The incoming transports of Jews came to an end in late 1942, and the burning of the buried corpses began. "The corpses were pulled out of the graves, they were decomposed. There were metal rails, wood, and everything was burned. 24 hours through, day and night, the corpses burned." Then on February 3, 1943, Browzew escaped from Belzec and joined a partisan band.143
Feodor Federenko gave sworn, pre-trial testimony on May 25, 1976, to American investigators in Hartford, Connecticut. He was captured by the Germans in July 1941 and eventually was sent to the large POW camp in Cholm. Here he was picked out of the camp and sent to Trawniki for training. In late August or early September 1942, he was assigned to Treblinka. He was asked: "Were you aware of the fact that thousands of Jews were being exterminated in Treblinka?" He answered, "Yes, I knew." Asked if he was assigned to the forced labor camp or the camp "where they had gas chambers," he replied: "I was where the gas chambers were."144
 
At his subsequent denaturalization hearing in June 1978, Fedorenko testified over three days in greater detail. He denied that he had actually entered the section of the camp where the gas chambers were located but admitted that he had once been posted on a guard tower overlooking this section of the camp. "I saw how they were loading up dead people, loading them on the stretchers. ...And they were loading them in a hole." Later in his testimony, he reconfirmed that this part of the camp "is where there was the workers that took the bodies and buried them or stacked them in the holes. This is where the gas chambers were." Concerning the unloading of Jews from the trains, he testified: "Some were picked for work and the others, they went to the gas chambers."145

Notes

142. ZStL, II 208 AR 643/71 (investigation of Karl Streibel), vol. IV, pp. 705-9 (testimony of A.I. Semigodow, May 1973).

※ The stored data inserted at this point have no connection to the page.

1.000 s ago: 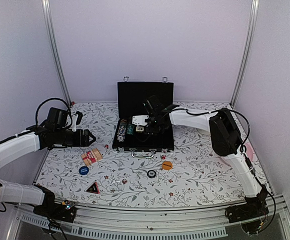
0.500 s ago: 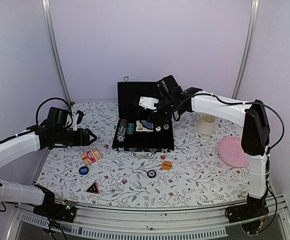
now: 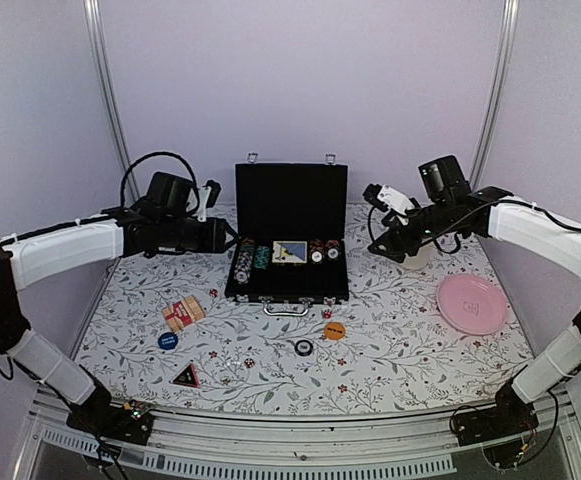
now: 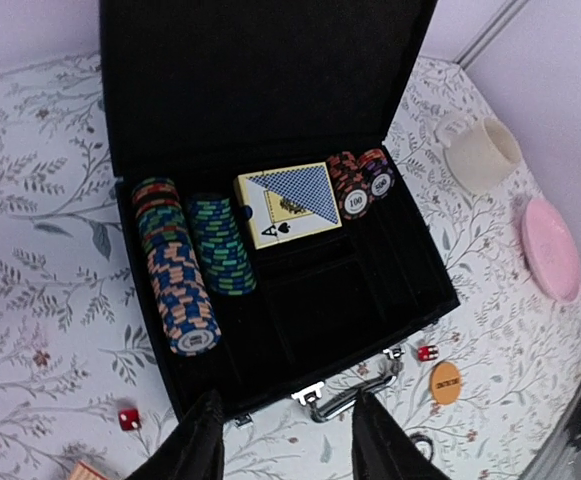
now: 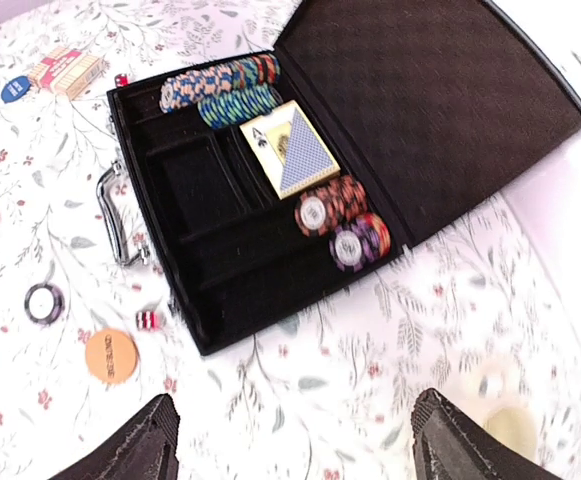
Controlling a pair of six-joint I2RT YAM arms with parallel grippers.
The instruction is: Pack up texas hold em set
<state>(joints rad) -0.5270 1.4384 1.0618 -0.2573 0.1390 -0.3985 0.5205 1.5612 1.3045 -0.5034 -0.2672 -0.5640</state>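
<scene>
The black briefcase [image 3: 288, 285] lies open at the table's middle, lid upright. It holds rows of striped chips [image 4: 175, 280], a blue-backed card deck [image 4: 288, 203] and more chips [image 4: 360, 185]. On the table lie a tan card deck [image 3: 183, 312], a blue button [image 3: 168, 340], a triangle token [image 3: 185, 376], an orange button [image 3: 336, 330], a ring-shaped button [image 3: 303, 347] and red dice [image 3: 327, 313]. My left gripper [image 3: 228, 237] hovers at the case's left, open and empty [image 4: 288, 400]. My right gripper [image 3: 382, 215] is right of the case, open and empty [image 5: 295, 400].
A cream mug [image 3: 413, 250] stands right of the case, partly behind my right gripper. A pink plate [image 3: 472, 303] lies at the right. A second red die [image 3: 213, 294] lies left of the case. Walls close in the back and sides.
My right gripper has pulled out of the case and swung right, leaving the blue-backed deck in it. My left arm has risen and moved right to the case's left side.
</scene>
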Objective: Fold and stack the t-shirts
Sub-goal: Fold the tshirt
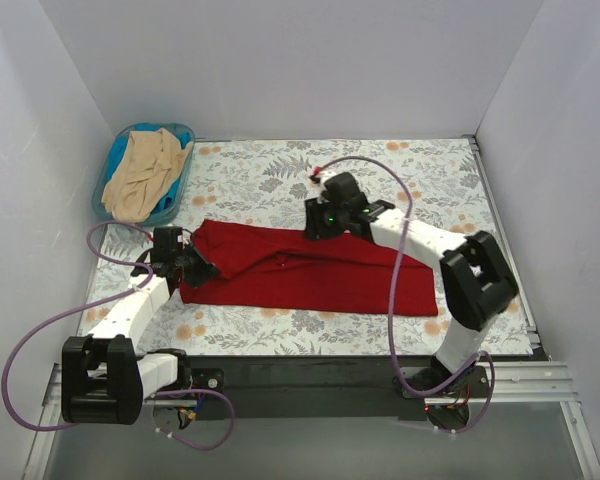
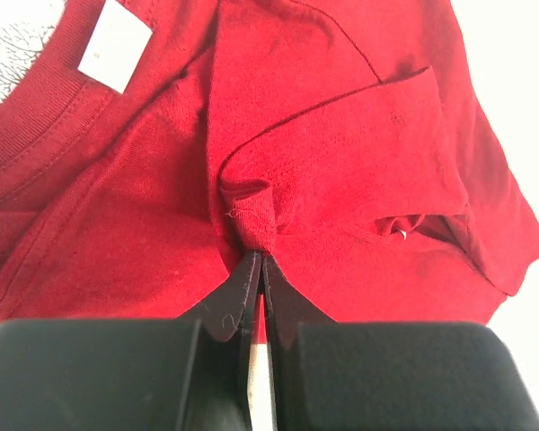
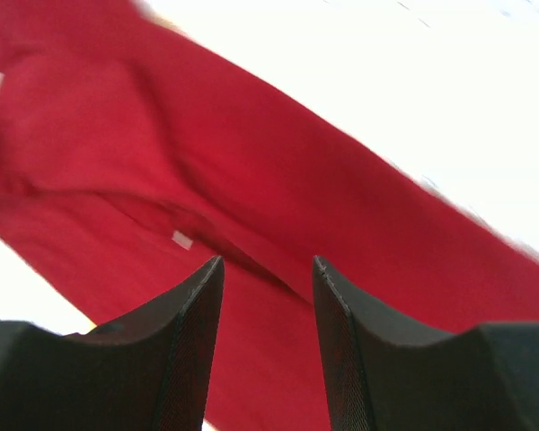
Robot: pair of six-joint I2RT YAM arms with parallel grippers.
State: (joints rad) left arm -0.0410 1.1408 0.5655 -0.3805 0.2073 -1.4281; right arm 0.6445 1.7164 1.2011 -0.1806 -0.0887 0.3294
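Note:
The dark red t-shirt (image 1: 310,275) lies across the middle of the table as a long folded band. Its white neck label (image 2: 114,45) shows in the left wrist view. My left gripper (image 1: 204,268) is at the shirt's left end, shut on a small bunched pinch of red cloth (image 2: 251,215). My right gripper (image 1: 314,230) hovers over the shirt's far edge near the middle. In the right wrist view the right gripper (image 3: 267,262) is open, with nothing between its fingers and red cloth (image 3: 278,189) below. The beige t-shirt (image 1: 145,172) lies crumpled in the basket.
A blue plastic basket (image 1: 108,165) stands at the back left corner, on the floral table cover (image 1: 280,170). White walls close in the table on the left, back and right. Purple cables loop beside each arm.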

143. ZStL, II 208 AR 643/71, vol. II, pp. 459-61, and vol. III, pp. 561-627 (testimonies of Peter Petrowitsch Browzew, August 1974 and August 1975). (Nach Ankunft eines Zuges wurden jeweilig einige Waggons abgekoppelt und in das Todeslager umgeleitet. Im Lager wurden die Waggontüren geöffnet und den Juden mitgeteilt, dass sie hier zum Arbeitseinsatz kommen und dass sie jetzt zum Baden geführt werden und ihre Wertsachen abgeben sollen.
Anschliessend wurden sie aufgefordert sich auszuziehen. Die Juden sind danach durch einen stacheldrahtumzäumten Gang in Holzbaracken geführt worden, wo sie sich auszogen und wo ihnen die Haare abgeschnitten wurden. Ein Unterschied zwischen Männern und Frauen ist nicht gemacht worden. Alle mussten sich in einem Raum ausziehen.

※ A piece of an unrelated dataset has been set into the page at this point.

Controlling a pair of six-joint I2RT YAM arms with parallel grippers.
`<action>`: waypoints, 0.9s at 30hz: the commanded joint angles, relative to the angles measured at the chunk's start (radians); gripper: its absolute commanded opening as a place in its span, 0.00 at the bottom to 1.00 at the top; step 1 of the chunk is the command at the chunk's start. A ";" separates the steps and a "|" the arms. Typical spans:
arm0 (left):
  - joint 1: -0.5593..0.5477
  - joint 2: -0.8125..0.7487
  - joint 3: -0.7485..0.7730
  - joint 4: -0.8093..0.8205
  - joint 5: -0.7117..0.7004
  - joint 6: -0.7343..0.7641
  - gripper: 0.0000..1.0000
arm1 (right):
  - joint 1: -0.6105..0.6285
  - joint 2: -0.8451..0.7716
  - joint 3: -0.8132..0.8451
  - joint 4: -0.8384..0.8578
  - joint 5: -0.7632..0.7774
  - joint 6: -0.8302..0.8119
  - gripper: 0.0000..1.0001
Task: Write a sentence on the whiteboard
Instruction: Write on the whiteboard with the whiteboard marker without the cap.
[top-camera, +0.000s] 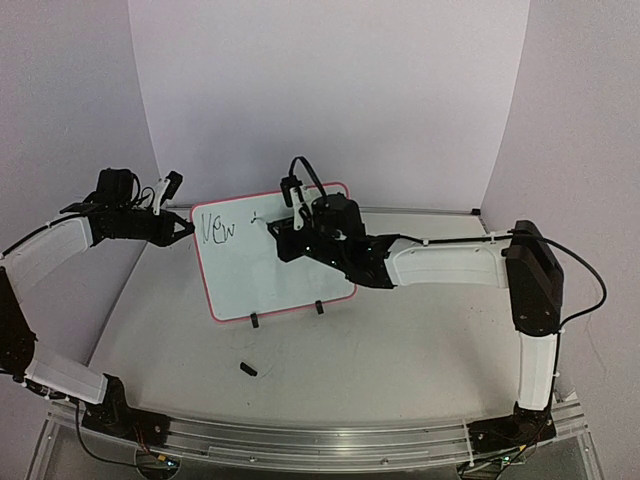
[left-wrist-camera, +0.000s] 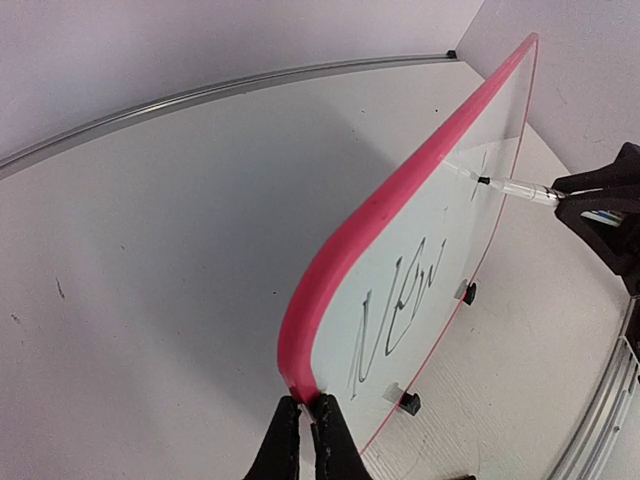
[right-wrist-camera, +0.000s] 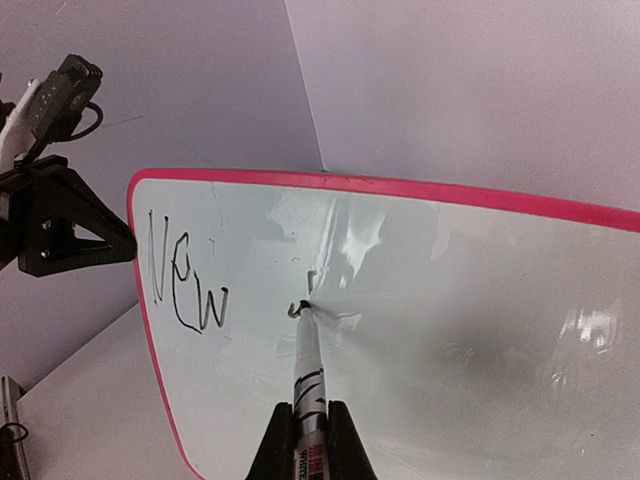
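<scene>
whiteboard (top-camera: 275, 270) standing mid-table, small black piece (top-camera: 247, 368) on bare table (top-camera: 400, 345) before it

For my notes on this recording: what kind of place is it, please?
Most likely a robot lab test cell: a left arm and a right arm bolted to a metal rail at the table edge, and plain pale backdrop walls all around.

Whiteboard (top-camera: 290, 285) on table (top-camera: 400, 350), left pincer (top-camera: 185, 228) at its left edge, marker (right-wrist-camera: 308, 365) tip right of writing (top-camera: 217, 230)

White whiteboard (right-wrist-camera: 450, 330), pink-red rim, black lettering (right-wrist-camera: 185, 285)
</scene>
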 joint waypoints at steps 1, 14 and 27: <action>-0.015 0.023 0.014 -0.052 -0.011 0.038 0.00 | -0.011 -0.042 -0.031 0.018 0.067 0.003 0.00; -0.015 0.028 0.015 -0.051 -0.008 0.038 0.00 | -0.001 -0.022 -0.086 0.008 0.030 0.040 0.00; -0.014 0.026 0.015 -0.043 0.008 0.027 0.00 | 0.006 0.012 -0.006 0.014 -0.001 0.030 0.00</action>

Anschliessend hat man sie durch den gleichen Gang in die Gaskammern geführt.
Es waren 6 Gaskammern zu je 3 Kammer auf jeder Seite des Ganges. Allgemein war es üblich die Kammern mit etwa 200 Juden vollzupropfen.
Die Menschen wurden für 10-15 Minuten in die Kammern eingesperrt. Anschliessend wurden die Kammern geöffnet und ein jüdisches Arbeitskommando musste die Leichen zu den bereits ausgehobenen Gruben--in unmittelbaren Nähe der Gaskammern--auf dem Gelände des Lagers, bringen.
Bevor aber die Leichen aus den Gaskammern fortgeschafft wurden, hat ein Arbeiter aus dem jüdischen Arbeitskommandos den Toten die Goldzähne herausgerissen.)
144. Sworn statement of Feodor Fedorenko, May 25, 1976, file nr. A7 333 486, US Department of Justice.
145. USA vs. Feodor Fedorenko, Case No. 77-2668-Civ-NRC, U.S. District Court for the Southern District of Florida, pp. 1325,, 1450, 1577 (testimony of June 12-14, 1978). One section of the Treblinka death camp contained Jewish workers who collected and sorted clothing and valuables; a second, separate area contained Jewish workers who emptied bodies from the gas chambers. In addition to the camp with gassing facilities under Stangl, there was also a separate nearby work camp in the Treblinka region.